SUPREME COURT OF QUEENSLAND

  

PARTIES:

FILE NO/S:

Court of Appeal

PROCEEDING:

Appeal against Conviction

ORIGINATING COURT:

DELIVERED ON:

23 December 2010

DELIVERED AT:

Brisbane

HEARING DATE:

30 September 2010

JUDGES:

Margaret McMurdo P, White JA and Jones J

Separate reasons for judgment of each member of the Court, each concurring as to the order made

ORDER:

Appeal against conviction is dismissed

CATCHWORDS:

CRIMINAL LAW – PARTICULAR OFFENCES – PROPERTY OFFENCES – ROBBERY – ELEMENTS OF OFFENCE – appellant convicted of robbery with personal violence – appellant and two other men formed plan to steal money from newsagency – appellant and another offender distracted shop assistant whilst third offender took cash from till – third offender pushed shop assistant away with some force – trial judge commented that there was no dispute as to whether third offender committed the offence of robbery - whether trial judge should have instructed jury to consider whether the third offender's push was violence used immediately after stealing to obtain the thing stolen or prevent or overcome resistance to it being stolen under Criminal Code 1899 (Qld), s 409 and s 411

CRIMINAL LAW – PROCEDURE – VERDICT – ALTERNATIVE VERDICTS – DIRECTIONS TO JURY – trial judge did not leave alternative verdict of stealing for jury's consideration – appellant requested at trial that alternative verdict not be left to the jury – prosecution submitted alternative verdict authorised and can be left open to jury under s 584 and s 575 Criminal Code 1899 (Qld) – whether alternative verdict of stealing fairly arose for consideration on the whole of the evidence – whether Criminal Code 1899 (Qld), s 575 required trial judge to direct jury to consider alternative charge of stealing

CRIMINAL LAW – APPEAL AND NEW TRIAL  - VERDICT UNREASONABLE OR INSUPPORTABLE HAVING REGARD TO THE EVIDENCE – APPEAL DISMISSED – video footage showed third offender taking money from till and moments later pushing shop assistant with some force – whether it was open to the jury to be satisfied beyond reasonable doubt that immediately after third offender took money he used actual and personal violence to shop assistant to prevent or overcome resistance to the stealing – whether verdict is unreasonable and not supported by the evidence

Criminal Code 1899 (Qld), s 7, s 8, s 409, s 411, s 575, s 584

R v Rehavi [1999] 2 Qd R 640; [1998] QCA 157, distinguished

R v Willersdorf [2001] QCA 183, distinguished

Smith v Desmond [1965] AC 960, cited

The Queen v De Simoni (1981) 147 CLR 383; [1981] HCA 31, considered

COUNSEL:

K A Mellifont SC for the appellant

G Cummings for the respondent

SOLICITORS:

Legal Aid Queensland for the appellant

Director of Public Prosecutions (Queensland) for the respondent

[1]  MARGARET McMURDO P: The appellant, Daniel Aaron Mead, was convicted after a two day jury trial of robbery with personal violence.

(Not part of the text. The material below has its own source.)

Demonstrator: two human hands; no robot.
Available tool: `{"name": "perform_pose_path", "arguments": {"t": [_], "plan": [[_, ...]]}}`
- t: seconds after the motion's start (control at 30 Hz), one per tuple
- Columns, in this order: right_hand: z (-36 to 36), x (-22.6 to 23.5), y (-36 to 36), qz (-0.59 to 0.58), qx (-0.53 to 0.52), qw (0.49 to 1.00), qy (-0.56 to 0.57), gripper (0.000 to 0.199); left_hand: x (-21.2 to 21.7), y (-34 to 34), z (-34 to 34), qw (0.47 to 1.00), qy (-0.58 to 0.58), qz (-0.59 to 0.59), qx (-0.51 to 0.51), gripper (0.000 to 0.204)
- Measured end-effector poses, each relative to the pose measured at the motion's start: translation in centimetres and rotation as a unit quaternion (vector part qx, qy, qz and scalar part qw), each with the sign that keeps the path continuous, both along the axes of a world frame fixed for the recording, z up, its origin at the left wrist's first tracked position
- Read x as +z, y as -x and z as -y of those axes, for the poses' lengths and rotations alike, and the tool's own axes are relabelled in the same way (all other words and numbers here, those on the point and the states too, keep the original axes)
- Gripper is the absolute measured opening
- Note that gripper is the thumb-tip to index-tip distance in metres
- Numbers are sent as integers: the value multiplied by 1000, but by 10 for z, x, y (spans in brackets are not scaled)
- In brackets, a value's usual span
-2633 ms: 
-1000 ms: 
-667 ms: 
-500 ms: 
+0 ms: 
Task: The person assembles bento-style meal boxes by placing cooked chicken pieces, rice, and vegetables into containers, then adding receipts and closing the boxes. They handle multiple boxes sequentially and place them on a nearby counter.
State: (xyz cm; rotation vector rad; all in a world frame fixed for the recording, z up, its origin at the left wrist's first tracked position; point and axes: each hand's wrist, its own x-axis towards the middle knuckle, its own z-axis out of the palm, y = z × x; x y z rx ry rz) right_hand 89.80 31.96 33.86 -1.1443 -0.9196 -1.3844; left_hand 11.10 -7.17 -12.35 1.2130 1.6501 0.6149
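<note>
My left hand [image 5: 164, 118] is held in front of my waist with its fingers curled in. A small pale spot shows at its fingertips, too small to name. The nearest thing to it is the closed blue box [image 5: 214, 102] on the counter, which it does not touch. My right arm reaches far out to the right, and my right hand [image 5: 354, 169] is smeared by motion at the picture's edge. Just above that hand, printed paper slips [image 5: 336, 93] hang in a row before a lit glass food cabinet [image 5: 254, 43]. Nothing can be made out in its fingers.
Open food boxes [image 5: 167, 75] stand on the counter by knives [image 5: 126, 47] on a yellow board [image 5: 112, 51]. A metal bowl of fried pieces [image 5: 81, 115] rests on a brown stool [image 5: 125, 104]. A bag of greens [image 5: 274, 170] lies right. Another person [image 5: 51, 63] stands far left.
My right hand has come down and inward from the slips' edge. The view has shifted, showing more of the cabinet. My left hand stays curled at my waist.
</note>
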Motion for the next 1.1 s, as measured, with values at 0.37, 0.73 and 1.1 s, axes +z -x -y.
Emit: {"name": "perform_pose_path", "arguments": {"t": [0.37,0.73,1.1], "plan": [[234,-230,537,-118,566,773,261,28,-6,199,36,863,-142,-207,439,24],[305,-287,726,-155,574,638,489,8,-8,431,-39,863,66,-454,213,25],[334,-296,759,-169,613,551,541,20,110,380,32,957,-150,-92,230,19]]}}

[2] He appeals against his conviction on three grounds.  The first is that the trial judge erred in not directing the jury to consider whether or not the violence used was "immediately after the time of stealing … in order to obtain the thing stolen or to prevent or overcome resistance to its being stolen" under s 409 Criminal Code 1899 (Qld).  The second is that the judge erred in not directing the jury to consider an alternative charge which was open on the indictment, namely, stealing.  The third is that the verdict of guilty on the offence of robbery was not reasonably open on the evidence: the evidence did not establish beyond reasonable doubt that the violence occurred with sufficient immediacy after the stealing to allow the jury to conclude that the violence was used in order to obtain the money or to prevent or overcome resistance to its being stolen. 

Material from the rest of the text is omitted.